- _Data shown_
___

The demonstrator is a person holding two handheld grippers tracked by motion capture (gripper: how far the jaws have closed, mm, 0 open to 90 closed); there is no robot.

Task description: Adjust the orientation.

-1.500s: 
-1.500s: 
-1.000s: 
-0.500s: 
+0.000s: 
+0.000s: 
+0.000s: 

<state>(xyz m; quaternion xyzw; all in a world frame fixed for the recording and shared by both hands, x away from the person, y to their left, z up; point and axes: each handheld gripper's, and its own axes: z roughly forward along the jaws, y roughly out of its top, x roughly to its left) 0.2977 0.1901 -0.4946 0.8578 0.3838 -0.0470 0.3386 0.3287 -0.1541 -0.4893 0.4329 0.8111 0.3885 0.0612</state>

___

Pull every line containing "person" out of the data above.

- _Solution to the problem_
The demonstrator is a person holding two handheld grippers tracked by motion capture (gripper: how far the jaws have closed, mm, 0 open to 90 closed); there is no robot.
<state>(xyz m; quaternion xyzw; all in a world frame fixed for the recording and shared by both hands, x away from the person, y to their left, z up; point and axes: each handheld gripper's, and its own axes: z roughly forward along the jaws, y roughly out of its top, x roughly to its left) 0.2977 0.1901 -0.4946 0.8578 0.3838 -0.0470 0.3386 0.3287 -0.1541 -0.4893 0.4329 0.8111 0.3885 0.0612</state>

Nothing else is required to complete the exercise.